2.3. Feature Extraction

In automatic detection techniques, feature extraction is an essential step following data preprocessing. Given the inherent nonlinear and nonstationary characteristics of ECG and PCG signals, nonlinear analysis is particularly effective in capturing the dynamic variations within these signals. Therefore, this study adopted nonlinear analysis, specifically entropy and recurrence deep-coding measurements, to differentiate between CAD patients and non-CAD subjects using the multi-modal method.

2.3.1. Entropy Features

Entropy measures the complexity and irregularity of time series data, providing valuable insight into the structure and dynamics of physiological signals. In this study, we extracted ApEn, SampEn, FuzzyEn, and DistEn features from all single-modal signals to analyze CAD.
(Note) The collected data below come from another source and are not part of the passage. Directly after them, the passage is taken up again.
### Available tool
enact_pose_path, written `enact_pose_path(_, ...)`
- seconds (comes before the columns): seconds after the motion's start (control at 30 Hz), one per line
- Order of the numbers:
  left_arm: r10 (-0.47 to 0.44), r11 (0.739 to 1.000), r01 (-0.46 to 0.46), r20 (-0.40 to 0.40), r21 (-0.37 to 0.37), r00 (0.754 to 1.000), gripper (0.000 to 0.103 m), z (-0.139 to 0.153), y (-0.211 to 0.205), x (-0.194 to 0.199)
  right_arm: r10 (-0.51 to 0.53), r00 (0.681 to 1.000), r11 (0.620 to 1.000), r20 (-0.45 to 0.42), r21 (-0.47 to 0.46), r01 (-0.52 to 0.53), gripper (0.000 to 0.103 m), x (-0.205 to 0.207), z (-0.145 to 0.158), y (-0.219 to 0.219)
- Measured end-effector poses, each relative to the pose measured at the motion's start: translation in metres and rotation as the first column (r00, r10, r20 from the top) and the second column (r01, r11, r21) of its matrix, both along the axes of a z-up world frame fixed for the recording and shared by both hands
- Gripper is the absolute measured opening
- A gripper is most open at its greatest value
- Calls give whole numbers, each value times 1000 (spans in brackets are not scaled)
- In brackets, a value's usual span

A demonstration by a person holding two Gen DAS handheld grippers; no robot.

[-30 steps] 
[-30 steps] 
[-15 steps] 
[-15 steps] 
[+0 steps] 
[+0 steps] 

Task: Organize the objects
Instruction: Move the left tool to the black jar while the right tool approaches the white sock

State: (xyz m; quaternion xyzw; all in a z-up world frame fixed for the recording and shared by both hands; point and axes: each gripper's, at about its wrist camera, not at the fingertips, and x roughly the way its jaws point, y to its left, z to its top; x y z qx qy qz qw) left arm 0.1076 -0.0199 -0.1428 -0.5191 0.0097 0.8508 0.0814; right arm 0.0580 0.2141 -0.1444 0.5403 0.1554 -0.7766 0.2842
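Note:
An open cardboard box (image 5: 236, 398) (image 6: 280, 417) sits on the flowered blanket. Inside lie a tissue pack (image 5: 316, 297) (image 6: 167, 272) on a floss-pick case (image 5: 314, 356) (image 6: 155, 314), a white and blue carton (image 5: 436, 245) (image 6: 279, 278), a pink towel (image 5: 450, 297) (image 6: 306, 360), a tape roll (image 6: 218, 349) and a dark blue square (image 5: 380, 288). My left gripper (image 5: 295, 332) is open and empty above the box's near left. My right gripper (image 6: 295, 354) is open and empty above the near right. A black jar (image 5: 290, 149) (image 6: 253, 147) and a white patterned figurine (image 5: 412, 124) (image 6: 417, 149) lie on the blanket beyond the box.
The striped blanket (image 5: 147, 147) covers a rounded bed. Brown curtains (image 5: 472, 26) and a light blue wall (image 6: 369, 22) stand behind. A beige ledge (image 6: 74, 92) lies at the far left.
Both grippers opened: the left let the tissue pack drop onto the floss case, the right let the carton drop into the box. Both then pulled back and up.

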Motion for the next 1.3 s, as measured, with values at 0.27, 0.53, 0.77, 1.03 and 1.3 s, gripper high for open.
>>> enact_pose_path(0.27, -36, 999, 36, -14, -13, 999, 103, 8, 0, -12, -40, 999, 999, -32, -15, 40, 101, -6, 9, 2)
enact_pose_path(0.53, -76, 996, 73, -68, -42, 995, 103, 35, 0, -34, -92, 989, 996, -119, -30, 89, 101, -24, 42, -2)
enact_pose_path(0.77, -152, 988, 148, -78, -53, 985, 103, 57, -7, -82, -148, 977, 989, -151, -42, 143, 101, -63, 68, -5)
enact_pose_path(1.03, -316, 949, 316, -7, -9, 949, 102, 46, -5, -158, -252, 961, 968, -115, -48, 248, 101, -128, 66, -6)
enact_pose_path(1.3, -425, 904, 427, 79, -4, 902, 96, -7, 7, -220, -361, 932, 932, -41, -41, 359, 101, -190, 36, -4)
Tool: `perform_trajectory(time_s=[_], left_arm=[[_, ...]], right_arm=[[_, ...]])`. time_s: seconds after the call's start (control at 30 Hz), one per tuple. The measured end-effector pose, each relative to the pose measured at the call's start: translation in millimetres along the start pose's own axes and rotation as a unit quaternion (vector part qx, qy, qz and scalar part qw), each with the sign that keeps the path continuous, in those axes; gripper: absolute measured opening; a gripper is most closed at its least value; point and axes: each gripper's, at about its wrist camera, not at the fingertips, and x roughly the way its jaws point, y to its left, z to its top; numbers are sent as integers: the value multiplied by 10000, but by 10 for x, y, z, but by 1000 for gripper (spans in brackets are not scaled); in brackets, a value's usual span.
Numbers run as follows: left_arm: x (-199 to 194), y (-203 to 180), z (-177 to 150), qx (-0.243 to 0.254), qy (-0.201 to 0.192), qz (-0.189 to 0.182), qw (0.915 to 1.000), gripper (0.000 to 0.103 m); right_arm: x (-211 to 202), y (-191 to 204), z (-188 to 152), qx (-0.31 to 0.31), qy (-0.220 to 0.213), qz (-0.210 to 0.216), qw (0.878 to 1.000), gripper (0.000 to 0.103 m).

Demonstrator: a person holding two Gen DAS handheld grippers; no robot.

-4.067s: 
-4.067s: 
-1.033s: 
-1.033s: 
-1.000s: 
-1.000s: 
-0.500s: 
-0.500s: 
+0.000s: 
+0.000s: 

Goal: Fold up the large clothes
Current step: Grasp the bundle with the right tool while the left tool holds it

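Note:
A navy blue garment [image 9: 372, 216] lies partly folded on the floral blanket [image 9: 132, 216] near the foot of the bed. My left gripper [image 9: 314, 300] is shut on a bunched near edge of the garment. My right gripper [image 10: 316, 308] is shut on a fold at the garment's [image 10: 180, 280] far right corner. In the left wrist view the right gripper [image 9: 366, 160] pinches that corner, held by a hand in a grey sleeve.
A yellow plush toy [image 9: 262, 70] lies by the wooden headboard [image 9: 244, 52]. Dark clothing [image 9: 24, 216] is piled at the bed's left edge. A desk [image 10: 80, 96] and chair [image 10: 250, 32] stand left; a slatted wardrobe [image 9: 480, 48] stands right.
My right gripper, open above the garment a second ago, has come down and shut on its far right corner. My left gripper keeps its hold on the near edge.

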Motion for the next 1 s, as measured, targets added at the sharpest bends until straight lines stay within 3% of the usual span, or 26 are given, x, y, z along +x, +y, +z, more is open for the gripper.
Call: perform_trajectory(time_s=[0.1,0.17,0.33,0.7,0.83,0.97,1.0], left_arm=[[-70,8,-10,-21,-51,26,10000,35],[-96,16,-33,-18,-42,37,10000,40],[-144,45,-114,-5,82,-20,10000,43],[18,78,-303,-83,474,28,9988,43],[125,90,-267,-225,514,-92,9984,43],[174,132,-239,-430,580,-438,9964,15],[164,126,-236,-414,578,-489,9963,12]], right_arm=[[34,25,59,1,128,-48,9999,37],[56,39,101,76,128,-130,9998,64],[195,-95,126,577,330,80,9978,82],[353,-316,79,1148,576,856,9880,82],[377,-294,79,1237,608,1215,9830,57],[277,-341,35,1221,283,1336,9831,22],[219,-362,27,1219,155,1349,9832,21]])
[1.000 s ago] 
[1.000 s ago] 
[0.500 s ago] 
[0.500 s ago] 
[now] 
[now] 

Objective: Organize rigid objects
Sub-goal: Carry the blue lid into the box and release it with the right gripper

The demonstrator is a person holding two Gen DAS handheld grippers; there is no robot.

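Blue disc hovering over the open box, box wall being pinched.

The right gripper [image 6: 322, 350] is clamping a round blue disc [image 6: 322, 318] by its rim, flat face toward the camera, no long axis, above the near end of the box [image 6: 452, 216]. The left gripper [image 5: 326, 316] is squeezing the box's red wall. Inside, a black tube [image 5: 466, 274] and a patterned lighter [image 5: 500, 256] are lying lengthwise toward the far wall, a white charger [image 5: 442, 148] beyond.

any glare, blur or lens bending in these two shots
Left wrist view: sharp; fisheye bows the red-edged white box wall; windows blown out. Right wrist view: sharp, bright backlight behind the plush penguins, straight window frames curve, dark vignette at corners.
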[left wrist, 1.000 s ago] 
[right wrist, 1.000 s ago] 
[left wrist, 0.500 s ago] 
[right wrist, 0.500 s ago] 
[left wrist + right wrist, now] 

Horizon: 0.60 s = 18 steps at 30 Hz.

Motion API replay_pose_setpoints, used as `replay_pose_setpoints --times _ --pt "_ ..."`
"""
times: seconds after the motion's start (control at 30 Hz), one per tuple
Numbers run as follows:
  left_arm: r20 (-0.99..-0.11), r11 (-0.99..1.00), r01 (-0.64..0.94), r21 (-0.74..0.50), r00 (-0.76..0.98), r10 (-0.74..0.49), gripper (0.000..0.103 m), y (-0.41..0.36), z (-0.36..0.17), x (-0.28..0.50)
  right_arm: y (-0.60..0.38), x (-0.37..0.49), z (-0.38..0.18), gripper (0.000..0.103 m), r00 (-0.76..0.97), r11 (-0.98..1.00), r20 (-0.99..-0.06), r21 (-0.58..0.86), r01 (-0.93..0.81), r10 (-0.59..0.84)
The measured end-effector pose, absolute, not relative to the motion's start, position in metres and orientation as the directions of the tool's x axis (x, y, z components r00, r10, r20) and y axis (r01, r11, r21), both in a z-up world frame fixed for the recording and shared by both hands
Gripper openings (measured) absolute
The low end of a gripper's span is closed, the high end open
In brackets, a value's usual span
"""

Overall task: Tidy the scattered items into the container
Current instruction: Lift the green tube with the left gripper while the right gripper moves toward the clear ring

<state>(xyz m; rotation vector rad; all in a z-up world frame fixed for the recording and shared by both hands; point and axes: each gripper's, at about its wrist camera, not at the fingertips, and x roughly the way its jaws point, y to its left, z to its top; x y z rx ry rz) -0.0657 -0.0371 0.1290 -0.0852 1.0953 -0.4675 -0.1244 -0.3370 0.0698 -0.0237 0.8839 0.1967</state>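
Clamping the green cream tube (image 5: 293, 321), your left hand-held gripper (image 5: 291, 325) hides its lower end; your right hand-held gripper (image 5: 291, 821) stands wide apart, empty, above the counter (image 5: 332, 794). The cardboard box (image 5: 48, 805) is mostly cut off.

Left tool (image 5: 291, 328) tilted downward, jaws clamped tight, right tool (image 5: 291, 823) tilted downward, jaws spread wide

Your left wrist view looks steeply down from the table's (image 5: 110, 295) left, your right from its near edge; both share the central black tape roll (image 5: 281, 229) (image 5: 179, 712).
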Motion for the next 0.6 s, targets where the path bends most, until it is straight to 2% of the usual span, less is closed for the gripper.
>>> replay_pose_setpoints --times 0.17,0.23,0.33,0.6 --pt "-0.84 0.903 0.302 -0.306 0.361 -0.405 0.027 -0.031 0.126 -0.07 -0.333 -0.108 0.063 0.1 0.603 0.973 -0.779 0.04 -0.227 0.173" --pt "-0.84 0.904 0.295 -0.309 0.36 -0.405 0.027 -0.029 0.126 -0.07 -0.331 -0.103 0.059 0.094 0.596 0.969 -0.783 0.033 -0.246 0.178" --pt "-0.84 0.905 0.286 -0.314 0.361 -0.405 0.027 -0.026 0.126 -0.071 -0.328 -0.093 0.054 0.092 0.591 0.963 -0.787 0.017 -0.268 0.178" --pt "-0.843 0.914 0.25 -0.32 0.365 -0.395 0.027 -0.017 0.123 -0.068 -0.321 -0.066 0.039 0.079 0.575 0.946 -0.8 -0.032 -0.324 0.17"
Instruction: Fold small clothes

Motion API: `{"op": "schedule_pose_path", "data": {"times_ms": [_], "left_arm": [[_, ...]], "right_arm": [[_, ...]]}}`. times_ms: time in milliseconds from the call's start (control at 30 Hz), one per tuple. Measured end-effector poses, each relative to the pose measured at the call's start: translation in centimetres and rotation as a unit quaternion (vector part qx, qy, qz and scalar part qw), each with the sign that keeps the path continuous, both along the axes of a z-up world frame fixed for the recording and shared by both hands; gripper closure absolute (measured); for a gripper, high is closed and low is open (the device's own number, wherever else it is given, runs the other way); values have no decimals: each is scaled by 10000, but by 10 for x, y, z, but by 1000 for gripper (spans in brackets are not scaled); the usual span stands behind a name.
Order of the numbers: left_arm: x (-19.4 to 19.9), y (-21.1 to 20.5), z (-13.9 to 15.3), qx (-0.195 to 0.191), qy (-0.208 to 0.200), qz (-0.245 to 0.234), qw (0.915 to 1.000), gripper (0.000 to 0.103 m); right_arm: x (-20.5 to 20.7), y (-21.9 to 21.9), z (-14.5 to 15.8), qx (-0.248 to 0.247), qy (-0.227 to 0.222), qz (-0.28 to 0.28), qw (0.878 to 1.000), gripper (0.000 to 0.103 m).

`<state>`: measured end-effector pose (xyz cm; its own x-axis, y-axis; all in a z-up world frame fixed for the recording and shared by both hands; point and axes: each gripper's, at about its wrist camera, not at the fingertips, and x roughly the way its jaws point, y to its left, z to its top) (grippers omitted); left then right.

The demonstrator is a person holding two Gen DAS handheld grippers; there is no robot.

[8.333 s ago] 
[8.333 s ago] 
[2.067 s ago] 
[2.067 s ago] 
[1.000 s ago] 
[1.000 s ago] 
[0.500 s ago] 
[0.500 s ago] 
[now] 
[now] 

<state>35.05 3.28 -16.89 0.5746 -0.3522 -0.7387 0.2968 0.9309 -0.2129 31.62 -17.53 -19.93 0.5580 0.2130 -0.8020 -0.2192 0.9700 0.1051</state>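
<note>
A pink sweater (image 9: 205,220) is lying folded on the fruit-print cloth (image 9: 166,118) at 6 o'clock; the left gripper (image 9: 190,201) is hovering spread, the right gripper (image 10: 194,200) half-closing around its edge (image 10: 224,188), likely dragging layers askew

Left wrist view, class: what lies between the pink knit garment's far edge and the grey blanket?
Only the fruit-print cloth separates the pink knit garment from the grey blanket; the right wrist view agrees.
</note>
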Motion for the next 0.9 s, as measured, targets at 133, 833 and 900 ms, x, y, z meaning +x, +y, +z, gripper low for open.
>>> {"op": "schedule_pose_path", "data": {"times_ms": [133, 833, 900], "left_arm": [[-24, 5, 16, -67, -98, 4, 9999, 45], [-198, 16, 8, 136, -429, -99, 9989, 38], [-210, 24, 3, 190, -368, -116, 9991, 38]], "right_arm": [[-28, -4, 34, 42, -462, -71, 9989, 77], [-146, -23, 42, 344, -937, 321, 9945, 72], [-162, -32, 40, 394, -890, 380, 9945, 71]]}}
ApEn [22] is a nonlinear analytical tool used to statistically quantify the regularity of the new signal patterns. Through phase space reconstruction and the new signal pattern generation, ApEn is calculated by comparing similar distances between all new patterns, which is defined as follows:

$A p E n (m, r, N) = \frac{1}{(N - m + 1)} (\sum_{i = 1}^{N - m + 1} \log C_{i}^{(m)} (r) - \sum_{i = 1}^{N - m + 1} \log C_{i}^{(m + 1)} (r))$

(4)

where N represents the number of sample points in a signal, m denotes the embedding dimension, r is the threshold value, and C indicates the probability of similar distances between any two new patterns.

2.: SampEn, an improvement algorithm of ApEn, overcomes the limitations of ApEn by excluding the probability of identical patterns [23]. It is also a prevalent tool used to measure the complexity of time series. It is calculated as follows:

$S amp E n (m, r, N) = - \ln \frac{\sum_{i = 1}^{N - m} B_{i}^{(m + 1)} (r)}{\sum_{i = 1}^{N - m} B_{i}^{(m)} (r)}$

(5)

where N denotes the number of sample points in signals, m is the embedding dimension, r is the threshold parameter, and B represents the probability of similar patterns.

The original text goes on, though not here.